The man visited every cell once and only once in the fewest possible straight
lines until he reached the lion's cell. The lion, curiously enough, also visited
every cell once and only once in the fewest possible straight lines until he
finally reached the man's cell. They started together and went at the same
speed; yet, although they occasionally got glimpses of one another, they never
once met. The puzzle is to show the route that each happened to take.
Solution 325.—AN
EPISCOPAL VISITATION.
The white squares on the chessboard represent the parishes of a diocese.
Place the bishop on any square you like, and so contrive that (using the
ordinary bishop's move of chess) he shall visit every one of his parishes in the
fewest possible moves. Of course, all the parishes passed through on any move
are regarded as "visited." You can visit any squares more than once, but you are
not allowed to move twice between the same two adjoining squares. What are the
fewest possible moves? The bishop need not end his visitation at the parish from
which he first set out.
Solution 326.—A
NEW COUNTER PUZZLE.
Here is a new puzzle with moving counters, or coins, that at first glance
looks as if it must be absurdly simple. But it will be found quite a little
perplexity. I give it in this place for a reason that I will explain when we
come to the next puzzle. Copy the simple diagram, enlarged, on a sheet of paper;
then place two white counters on the points 1 and 2, and two red counters on 9
and 10, The puzzle is to make the red and white change places. You may move the
counters one at a time in any order you like, along the lines from point to
point, with the only restriction that a red and a white counter may never stand
at once on the same straight line. Thus the first move can only be from 1 or 2
to 3, or from 9 or 10 to 7.
Solution 327.—A
NEW BISHOP'S PUZZLE.
This is quite a fascinating little puzzle. Place eight bishops (four black
and four white) on the reduced chessboard, as shown in the illustration. The
problem is to make the black bishops change places with the white ones, no
bishop ever attacking another of the opposite colour. They must move
alternately—first a white, then a black, then a white, and so on. When you have
succeeded in doing it at all, try to find the fewest possible moves.
If you leave out the bishops standing on black squares, and only play on the
white squares, you will discover my last puzzle turned on its side.
Solution 328.—THE
QUEEN'S TOUR.
The puzzle of making a complete tour of the chessboard with the queen in the
fewest possible moves (in which squares may be visited more than once) was first
given by the late Sam Loyd in his Chess Strategy.
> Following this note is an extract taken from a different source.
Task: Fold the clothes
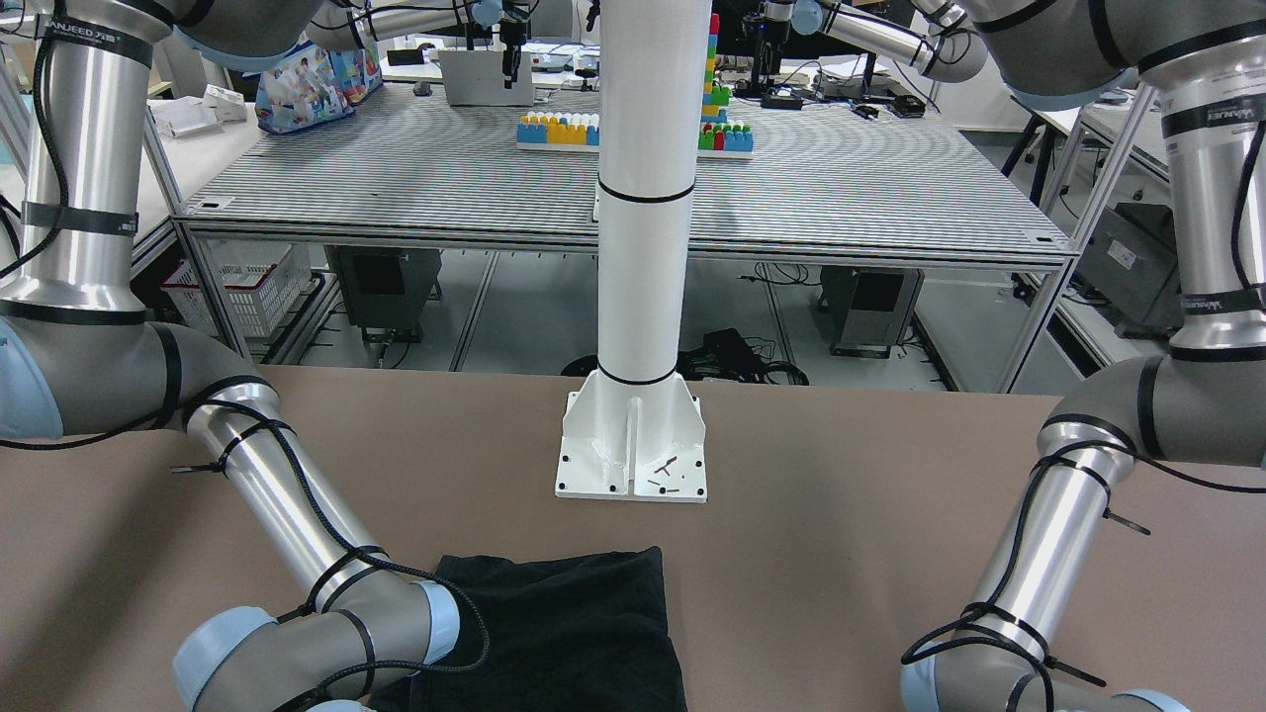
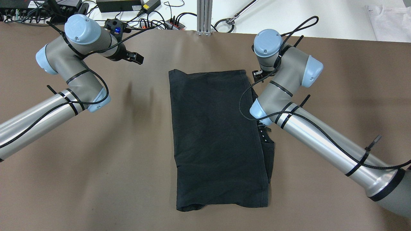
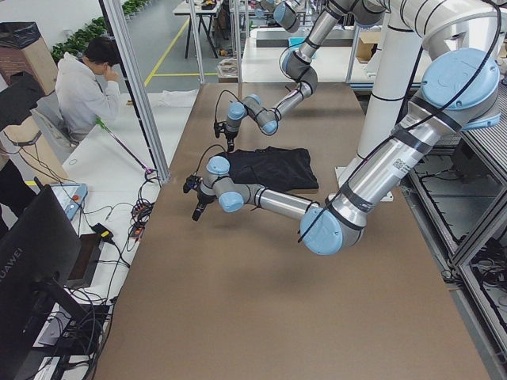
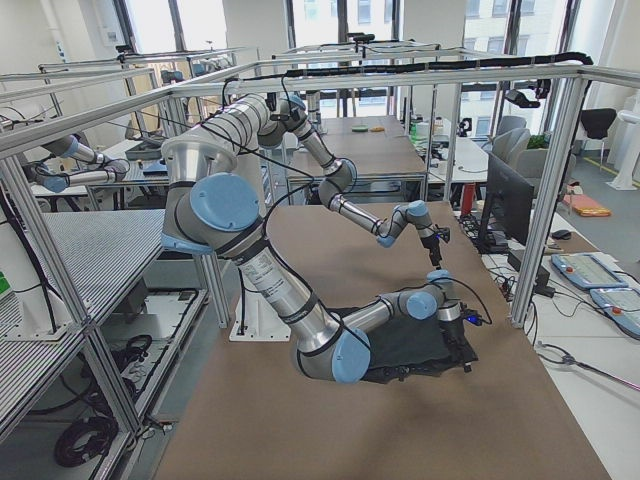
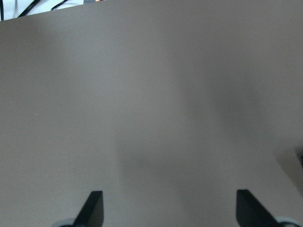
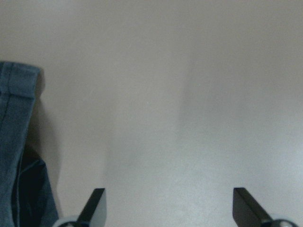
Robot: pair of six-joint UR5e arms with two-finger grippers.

But the solution shown
below is the one he gave in American Chess-Nuts in 1868. I have recorded
at least six different solutions in the minimum number of moves—fourteen—but
this one is the best of all, for reasons I will explain.
If you will look at the lettered square you will understand that there are
only ten really differently placed squares on a chessboard—those enclosed by a
dark line—all the others are mere reversals or reflections. For example, every A
is a corner square, and every J a central square. Consequently, as the solution
shown has a turning-point at the enclosed D square, we can obtain a solution
starting from and ending at any square marked D—by just turning the board about.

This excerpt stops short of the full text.